#### How to complete this task:
Only one number is expected here, namely how many lines of the entries below hold the string "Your".

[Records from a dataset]
========================================
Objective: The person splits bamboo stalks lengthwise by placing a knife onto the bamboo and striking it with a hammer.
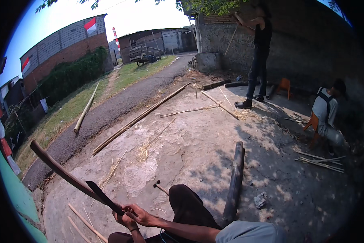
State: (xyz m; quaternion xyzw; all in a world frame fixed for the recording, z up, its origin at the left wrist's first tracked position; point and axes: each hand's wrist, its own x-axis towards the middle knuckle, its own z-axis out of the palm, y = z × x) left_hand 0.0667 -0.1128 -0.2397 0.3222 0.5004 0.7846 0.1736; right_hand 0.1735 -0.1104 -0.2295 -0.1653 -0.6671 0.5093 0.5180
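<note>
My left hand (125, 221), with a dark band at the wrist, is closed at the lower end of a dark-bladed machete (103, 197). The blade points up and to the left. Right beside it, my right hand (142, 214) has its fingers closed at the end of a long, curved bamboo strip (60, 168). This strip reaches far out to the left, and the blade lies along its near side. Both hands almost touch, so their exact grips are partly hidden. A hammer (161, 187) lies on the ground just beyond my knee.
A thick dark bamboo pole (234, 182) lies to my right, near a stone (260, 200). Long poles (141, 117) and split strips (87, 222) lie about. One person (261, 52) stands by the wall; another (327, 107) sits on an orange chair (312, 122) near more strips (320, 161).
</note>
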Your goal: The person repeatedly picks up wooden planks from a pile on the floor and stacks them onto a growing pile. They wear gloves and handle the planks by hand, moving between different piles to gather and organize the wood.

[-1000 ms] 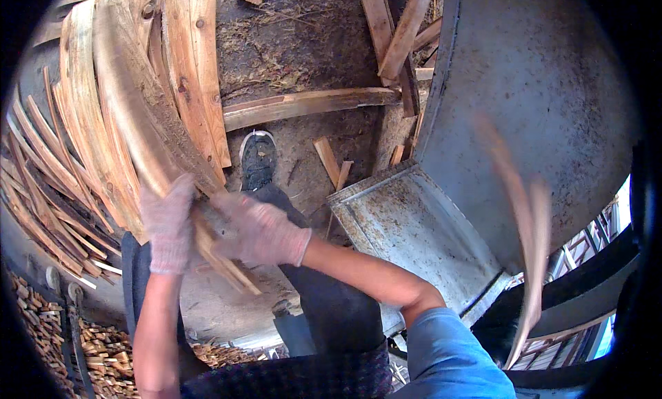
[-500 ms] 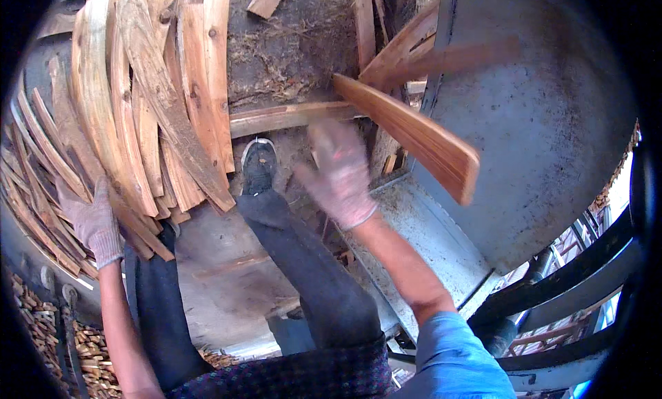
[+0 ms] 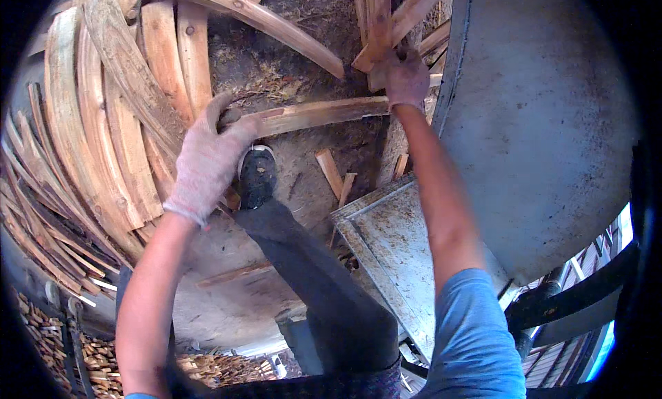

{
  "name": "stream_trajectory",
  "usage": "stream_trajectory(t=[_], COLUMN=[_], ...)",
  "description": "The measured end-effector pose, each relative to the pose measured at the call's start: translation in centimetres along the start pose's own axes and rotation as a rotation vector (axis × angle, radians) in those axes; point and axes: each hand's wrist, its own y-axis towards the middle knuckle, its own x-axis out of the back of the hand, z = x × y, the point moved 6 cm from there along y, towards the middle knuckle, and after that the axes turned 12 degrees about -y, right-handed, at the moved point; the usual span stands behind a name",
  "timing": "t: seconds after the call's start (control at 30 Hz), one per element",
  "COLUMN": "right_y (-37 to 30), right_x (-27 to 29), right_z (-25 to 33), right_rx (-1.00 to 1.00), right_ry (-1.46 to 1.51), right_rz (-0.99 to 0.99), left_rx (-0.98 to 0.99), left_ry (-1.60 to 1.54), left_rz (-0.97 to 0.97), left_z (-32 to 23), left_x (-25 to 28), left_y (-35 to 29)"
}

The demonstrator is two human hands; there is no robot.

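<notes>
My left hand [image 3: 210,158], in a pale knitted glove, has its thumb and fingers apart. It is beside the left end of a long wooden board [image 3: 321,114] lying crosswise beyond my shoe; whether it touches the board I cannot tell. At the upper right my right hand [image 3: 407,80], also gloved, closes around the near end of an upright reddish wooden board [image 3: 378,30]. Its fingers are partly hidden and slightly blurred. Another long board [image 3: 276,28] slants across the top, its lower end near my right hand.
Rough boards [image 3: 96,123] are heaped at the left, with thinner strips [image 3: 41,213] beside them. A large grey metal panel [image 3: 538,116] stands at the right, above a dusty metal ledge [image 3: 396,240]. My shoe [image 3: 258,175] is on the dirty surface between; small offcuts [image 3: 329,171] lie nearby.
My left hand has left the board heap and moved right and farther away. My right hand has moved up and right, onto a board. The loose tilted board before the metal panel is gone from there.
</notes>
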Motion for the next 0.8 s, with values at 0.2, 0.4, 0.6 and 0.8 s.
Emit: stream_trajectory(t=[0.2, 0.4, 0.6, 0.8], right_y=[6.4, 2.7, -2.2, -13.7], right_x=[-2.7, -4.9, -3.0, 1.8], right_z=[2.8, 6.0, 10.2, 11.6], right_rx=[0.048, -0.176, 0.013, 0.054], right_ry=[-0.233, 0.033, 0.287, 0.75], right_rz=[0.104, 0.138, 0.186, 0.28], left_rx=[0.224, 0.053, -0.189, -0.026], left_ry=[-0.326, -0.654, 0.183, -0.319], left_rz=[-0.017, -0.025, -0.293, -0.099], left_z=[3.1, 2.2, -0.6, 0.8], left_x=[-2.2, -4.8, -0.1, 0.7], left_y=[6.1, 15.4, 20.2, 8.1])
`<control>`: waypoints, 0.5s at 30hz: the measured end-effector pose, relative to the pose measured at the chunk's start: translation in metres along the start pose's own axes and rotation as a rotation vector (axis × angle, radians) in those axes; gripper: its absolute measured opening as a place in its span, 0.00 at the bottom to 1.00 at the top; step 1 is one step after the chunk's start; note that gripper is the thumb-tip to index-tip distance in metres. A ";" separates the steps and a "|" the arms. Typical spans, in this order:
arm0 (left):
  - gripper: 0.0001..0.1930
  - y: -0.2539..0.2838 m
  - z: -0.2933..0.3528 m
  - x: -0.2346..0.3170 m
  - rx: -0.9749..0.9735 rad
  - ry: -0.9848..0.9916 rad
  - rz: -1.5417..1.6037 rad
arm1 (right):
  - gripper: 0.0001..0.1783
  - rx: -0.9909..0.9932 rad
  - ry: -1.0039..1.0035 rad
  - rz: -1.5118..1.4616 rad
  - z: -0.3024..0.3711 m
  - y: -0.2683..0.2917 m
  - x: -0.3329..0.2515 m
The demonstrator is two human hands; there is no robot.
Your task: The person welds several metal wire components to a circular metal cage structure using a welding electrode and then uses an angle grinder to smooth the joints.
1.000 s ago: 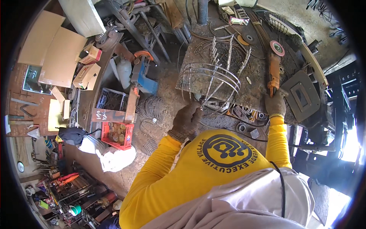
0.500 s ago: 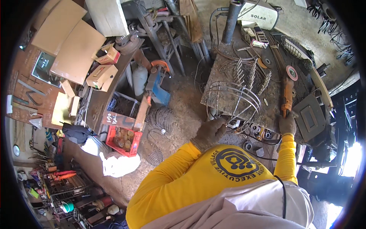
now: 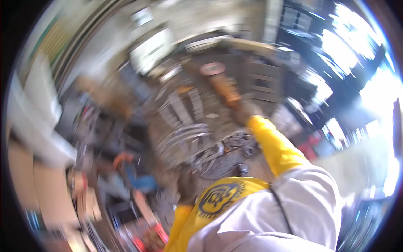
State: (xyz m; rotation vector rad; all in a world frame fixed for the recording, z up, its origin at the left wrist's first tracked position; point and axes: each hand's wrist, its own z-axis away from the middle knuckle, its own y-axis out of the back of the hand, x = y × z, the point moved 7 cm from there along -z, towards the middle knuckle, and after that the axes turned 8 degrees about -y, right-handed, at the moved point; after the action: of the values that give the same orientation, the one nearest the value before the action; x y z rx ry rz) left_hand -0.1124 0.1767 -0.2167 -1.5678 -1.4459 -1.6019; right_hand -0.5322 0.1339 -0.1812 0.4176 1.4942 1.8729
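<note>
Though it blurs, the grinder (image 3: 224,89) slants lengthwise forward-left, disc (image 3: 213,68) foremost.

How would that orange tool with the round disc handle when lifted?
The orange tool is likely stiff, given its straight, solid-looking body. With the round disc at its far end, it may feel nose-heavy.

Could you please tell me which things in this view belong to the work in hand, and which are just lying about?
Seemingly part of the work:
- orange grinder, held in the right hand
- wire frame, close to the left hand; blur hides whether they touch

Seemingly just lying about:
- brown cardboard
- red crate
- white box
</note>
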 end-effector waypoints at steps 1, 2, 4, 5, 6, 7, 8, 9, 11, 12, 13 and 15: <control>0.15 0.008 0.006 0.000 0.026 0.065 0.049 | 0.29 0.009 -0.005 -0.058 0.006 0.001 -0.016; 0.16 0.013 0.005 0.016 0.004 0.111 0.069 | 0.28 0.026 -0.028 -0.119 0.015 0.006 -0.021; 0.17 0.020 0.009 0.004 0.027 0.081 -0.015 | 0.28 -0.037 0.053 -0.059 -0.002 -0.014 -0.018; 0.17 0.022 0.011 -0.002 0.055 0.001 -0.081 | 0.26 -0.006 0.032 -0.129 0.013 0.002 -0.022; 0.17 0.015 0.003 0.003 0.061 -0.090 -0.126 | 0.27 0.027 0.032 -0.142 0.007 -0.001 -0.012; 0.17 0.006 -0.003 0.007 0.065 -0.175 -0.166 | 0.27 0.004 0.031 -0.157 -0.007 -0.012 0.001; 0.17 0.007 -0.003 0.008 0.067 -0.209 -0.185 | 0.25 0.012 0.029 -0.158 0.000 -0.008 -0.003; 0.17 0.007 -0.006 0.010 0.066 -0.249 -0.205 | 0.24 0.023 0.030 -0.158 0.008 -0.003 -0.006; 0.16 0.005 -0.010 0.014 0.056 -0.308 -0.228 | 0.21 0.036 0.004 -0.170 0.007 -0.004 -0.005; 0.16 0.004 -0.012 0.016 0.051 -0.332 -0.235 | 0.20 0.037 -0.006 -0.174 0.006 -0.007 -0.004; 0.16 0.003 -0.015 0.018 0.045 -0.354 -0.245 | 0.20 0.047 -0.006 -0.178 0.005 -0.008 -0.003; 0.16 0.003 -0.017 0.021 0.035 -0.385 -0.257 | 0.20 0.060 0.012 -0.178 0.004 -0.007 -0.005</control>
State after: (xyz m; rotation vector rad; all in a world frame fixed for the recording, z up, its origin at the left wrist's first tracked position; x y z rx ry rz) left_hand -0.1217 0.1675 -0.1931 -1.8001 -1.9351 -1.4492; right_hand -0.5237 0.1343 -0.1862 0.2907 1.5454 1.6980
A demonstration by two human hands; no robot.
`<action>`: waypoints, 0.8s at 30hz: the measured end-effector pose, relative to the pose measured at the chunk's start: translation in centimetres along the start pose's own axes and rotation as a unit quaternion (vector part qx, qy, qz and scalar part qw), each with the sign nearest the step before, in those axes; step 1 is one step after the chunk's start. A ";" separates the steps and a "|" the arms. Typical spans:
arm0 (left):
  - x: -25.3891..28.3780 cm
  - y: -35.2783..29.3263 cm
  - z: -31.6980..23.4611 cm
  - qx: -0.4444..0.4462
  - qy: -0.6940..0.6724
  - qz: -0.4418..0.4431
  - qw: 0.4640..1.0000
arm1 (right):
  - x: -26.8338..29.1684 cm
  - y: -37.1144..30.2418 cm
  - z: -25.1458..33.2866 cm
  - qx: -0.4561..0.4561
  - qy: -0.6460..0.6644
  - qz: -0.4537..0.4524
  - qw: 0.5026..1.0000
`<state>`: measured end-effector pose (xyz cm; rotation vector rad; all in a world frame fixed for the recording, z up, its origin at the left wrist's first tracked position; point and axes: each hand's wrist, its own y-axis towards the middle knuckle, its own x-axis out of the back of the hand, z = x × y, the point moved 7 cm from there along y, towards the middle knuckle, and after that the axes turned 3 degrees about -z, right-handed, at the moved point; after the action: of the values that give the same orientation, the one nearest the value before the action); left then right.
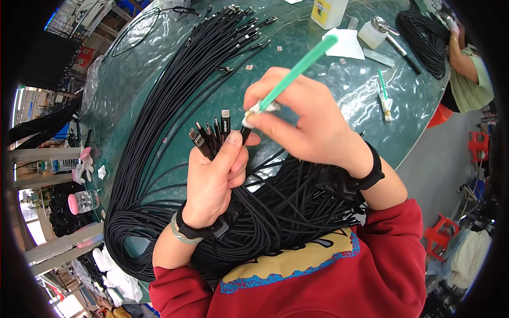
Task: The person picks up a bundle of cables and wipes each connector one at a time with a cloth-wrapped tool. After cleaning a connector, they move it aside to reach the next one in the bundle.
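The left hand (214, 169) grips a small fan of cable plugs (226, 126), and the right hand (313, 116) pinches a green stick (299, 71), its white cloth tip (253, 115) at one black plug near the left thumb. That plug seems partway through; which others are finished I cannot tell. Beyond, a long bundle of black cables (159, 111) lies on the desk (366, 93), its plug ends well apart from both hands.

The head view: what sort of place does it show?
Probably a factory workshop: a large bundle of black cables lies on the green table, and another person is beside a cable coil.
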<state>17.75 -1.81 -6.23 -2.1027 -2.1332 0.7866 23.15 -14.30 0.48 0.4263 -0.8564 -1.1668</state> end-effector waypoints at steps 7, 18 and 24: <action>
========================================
#### Response to the task:
2